I have included all my work below. I first compute the Laplace transform and then the inverse in order to compare it to the original p.d.f. of the Erlang. I use mpmath for this. The mpmath.invertlaplace is not the problem as it manages to convert the closed-form Laplace transform back to the original p.d.f. quite perfectly.

Please help me understand what the problem is with my numerical laplace transform. I get the following error but have not been able to resolve it.

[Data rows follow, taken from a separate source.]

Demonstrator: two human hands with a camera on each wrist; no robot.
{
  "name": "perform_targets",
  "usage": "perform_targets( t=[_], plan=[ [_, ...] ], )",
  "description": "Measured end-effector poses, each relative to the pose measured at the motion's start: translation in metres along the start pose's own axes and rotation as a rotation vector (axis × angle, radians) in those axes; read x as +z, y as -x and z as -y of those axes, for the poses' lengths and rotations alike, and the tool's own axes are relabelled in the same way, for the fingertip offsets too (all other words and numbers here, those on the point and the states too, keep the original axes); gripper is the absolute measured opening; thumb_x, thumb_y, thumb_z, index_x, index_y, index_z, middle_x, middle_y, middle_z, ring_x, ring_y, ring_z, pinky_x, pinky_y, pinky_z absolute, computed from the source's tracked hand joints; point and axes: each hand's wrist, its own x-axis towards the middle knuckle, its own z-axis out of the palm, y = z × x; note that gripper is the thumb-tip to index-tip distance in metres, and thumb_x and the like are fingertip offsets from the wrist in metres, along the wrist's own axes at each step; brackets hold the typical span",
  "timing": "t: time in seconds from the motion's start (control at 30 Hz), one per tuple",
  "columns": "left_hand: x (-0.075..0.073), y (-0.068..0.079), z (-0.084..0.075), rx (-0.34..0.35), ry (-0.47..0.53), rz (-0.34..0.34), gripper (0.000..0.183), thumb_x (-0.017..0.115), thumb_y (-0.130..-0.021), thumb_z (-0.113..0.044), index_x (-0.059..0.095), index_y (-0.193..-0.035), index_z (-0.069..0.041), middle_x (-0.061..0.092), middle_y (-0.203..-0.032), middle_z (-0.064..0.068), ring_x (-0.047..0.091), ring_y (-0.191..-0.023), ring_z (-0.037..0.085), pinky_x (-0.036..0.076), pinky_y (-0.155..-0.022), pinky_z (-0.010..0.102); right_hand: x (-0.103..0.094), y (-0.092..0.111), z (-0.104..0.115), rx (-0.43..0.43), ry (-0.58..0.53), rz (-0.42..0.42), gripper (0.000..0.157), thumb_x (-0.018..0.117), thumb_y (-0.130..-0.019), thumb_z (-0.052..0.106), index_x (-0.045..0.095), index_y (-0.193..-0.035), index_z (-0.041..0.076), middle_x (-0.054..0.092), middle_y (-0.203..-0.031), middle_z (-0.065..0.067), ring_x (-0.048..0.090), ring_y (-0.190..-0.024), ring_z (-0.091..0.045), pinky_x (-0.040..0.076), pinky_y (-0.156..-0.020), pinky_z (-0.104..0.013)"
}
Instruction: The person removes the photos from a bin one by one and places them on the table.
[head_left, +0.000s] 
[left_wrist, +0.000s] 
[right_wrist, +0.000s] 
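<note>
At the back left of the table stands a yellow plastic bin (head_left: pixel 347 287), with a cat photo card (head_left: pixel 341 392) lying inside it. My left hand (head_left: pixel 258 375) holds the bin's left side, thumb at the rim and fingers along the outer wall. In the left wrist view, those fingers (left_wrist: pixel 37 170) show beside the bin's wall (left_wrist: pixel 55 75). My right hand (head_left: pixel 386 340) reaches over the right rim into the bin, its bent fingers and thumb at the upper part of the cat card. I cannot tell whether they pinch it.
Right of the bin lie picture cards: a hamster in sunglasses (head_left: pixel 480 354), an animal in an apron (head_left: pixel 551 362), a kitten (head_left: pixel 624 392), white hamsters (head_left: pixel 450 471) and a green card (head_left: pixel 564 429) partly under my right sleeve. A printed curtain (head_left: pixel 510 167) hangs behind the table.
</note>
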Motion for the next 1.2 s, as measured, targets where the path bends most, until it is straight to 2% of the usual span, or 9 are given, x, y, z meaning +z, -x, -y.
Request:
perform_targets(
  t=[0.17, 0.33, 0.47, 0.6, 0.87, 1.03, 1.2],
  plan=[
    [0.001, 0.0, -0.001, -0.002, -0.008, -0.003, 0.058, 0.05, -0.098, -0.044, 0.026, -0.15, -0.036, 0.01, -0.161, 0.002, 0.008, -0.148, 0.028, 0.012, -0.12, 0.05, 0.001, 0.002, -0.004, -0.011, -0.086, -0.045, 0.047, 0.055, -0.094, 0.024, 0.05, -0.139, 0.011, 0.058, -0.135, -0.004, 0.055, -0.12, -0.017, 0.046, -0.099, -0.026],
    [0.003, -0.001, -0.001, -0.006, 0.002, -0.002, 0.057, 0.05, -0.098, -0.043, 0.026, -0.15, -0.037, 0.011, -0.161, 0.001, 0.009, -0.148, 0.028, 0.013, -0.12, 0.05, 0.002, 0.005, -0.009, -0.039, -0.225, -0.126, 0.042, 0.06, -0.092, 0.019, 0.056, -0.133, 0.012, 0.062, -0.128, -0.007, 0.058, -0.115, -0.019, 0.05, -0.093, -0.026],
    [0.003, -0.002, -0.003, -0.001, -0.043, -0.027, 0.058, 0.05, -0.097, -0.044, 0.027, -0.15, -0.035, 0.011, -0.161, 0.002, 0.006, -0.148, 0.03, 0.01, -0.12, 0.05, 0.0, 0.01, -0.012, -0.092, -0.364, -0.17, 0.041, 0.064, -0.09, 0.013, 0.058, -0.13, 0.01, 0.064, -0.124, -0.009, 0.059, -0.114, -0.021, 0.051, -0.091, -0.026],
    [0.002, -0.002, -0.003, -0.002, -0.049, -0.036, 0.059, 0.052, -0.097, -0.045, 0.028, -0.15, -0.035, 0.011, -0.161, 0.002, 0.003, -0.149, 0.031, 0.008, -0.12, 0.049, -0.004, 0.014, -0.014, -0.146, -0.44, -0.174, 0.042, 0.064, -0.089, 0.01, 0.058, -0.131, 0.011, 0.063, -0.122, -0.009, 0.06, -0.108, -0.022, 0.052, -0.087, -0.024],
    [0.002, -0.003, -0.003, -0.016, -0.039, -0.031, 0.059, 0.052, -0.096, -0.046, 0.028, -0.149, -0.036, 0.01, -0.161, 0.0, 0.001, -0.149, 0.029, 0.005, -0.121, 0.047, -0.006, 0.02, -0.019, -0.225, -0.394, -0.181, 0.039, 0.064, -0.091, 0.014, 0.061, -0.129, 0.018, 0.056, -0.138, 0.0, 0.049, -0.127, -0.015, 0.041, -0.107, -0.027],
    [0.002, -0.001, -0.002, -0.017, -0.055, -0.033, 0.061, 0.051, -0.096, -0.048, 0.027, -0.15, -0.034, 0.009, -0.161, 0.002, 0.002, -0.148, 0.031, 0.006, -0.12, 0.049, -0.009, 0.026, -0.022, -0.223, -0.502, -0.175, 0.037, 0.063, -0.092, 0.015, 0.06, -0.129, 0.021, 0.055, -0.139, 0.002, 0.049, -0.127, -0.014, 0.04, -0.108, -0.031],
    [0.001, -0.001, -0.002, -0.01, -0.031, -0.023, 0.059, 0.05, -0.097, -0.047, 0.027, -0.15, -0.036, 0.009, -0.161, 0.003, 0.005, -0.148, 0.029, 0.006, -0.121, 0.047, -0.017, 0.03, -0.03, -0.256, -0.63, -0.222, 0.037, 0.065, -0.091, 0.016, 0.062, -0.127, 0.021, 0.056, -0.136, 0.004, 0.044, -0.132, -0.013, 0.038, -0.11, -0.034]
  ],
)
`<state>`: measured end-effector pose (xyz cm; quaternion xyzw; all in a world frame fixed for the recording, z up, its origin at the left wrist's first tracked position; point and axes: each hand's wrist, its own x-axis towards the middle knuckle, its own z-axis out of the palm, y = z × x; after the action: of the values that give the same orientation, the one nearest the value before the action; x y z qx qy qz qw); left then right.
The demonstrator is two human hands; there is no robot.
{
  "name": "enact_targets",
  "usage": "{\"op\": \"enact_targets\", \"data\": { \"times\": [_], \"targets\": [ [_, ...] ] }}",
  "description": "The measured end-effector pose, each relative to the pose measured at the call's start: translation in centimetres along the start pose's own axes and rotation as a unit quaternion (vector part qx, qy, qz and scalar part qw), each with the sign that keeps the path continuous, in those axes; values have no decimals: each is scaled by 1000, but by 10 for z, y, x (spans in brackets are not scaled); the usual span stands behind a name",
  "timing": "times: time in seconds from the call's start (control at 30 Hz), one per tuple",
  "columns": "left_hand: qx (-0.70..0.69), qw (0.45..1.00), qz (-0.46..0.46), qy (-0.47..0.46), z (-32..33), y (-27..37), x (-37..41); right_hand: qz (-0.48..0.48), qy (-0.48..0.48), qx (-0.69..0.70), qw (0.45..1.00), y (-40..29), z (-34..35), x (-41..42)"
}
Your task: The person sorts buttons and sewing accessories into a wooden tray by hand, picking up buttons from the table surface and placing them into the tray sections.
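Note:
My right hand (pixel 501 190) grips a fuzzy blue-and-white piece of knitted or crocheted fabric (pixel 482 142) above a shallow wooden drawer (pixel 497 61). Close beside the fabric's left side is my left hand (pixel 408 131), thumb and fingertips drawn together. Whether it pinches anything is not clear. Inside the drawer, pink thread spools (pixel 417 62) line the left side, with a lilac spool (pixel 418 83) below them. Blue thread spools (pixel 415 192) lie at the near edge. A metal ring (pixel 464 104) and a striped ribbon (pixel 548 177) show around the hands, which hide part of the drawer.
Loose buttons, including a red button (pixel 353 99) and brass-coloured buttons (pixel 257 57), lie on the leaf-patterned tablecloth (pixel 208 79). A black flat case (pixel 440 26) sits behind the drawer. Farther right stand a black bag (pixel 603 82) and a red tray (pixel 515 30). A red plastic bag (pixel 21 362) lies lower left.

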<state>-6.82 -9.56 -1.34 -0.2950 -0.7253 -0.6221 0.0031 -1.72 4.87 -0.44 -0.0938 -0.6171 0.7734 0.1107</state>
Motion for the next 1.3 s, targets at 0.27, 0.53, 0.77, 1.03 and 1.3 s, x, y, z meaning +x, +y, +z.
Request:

IntegrationWarning: The occurrence of roundoff error is detected, which prevents the requested tolerance from being achieved. The error may be underestimated. a=0,b=np.inf,limit=limit)[0]

PLOT

enter image description here

CODE

import numpy as np
import matplotlib.pyplot as plt
import math as m
import mpmath as mp
import scipy.stats as st
from scipy.integrate import quad


def get_laplace(func,limit=10000):
    
    '''
    Returns laplace transfrom function
    '''
    
    def laplace(s):
        '''Numerical laplace transform'''
        # Seperate into real and imaginary parts
        x = np.real(s)
        y = np.imag(s)
        
        def real_func(t):
            return m.exp(-x*t)*m.cos(y*t)*func(t)
        
        def imag_func(t):
            return m.exp(-x*t)*m.sin(y*t)*func(t)
        
        real_integral = quad(real_func,
                             a=0,b=np.inf,limit=limit)[0]
        
        imag_intergal = quad(real_func,
                             a=0,b=np.inf,limit=limit)[0]
        
        return complex(real_integral,-imag_intergal)
    
    return laplace
        

def L_erlang(s,lam,k):
    '''
    Closed form laplace transform of Erlang or Gamma distribution.
    '''
    return (lam/(lam+s))**k


if __name__ == '__main__':
    
    # Setup Erlang probability density function
    k = 5
    lam = 1
    pdf = st.erlang(a=k,scale=1/lam).pdf
    
    # Laplace transforms
    Lnum = get_laplace(pdf)          # numerical approximation
    L = lambda s: L_erlang(s,lam,k)  # closed form
    
    
    # Use mpmath library to perform inverse laplace
    
    # Invserse transfrom on numerical laplace function
    invLnum = lambda t: mp.invertlaplace(Lnum,t,
                                         method='dehoog',
                                         dps=5, 
                                         degree=3)
    
    # Invserse transfrom on closed-form laplace function
    invL = lambda t: mp.invertlaplace(L,t,
                                      method='dehoog',
                                      dps=5, 
                                      degree=3)
    
    # Grid to visualise
    T = np.linspace(0.1,10,10)
    # Get values of inverse transforms
    lnum = np.array([invLnum(t) for t in T])
    l = np.array([invL(t) for t in T])
    
    # Plot
    plt.plot(T,lnum,label='from numerical laplace')
    plt.plot(T,l,label='from closed-form laplace')
    plt.plot(T,pdf(T),label='original pdf',linestyle='--')
    plt.legend(loc='best')
    plt.show()

UPDATE

After two cups of VERY strong coffee, I managed to see the obvious mistake and make the code work. It quite embarrassing actually. Have a look at this line of code:

imag_intergal = quad(real_func,
                     a=0,b=np.inf,limit=limit)[0]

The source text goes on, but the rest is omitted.